§ **PROBLEM TO WORK ON**
Produce an exact copy of the lines from the line containing "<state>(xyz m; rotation" through the last line of the listing below, both ends included, and nothing else.

Segment Start: DATA SEGMENT

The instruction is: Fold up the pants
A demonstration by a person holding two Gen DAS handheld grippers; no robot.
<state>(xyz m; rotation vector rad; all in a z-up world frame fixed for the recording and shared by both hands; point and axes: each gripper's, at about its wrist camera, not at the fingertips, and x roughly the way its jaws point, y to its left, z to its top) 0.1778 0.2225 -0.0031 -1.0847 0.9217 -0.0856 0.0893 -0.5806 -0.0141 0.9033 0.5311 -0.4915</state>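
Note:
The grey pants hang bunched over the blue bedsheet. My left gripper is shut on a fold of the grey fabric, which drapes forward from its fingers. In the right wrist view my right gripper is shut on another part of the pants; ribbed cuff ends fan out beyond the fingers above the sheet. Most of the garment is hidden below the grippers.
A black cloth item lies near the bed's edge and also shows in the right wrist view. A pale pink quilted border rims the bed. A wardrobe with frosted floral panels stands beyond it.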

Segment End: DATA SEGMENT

§ **TASK ANSWER**
<state>(xyz m; rotation vector rad; all in a z-up world frame fixed for the recording and shared by both hands; point and axes: each gripper's, at about its wrist camera, not at the fingertips, and x roughly the way its jaws point, y to its left, z to its top) 0.1778 0.2225 -0.0031 -1.0847 0.9217 -0.0856 0.0893 -0.5806 -0.0141 0.9033 0.5311 -0.4915</state>
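Note:
The grey pants hang bunched over the blue bedsheet. My left gripper is shut on a fold of the grey fabric, which drapes forward from its fingers. In the right wrist view my right gripper is shut on another part of the pants; ribbed cuff ends fan out beyond the fingers above the sheet. Most of the garment is hidden below the grippers.
A black cloth item lies near the bed's edge and also shows in the right wrist view. A pale pink quilted border rims the bed. A wardrobe with frosted floral panels stands beyond it.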

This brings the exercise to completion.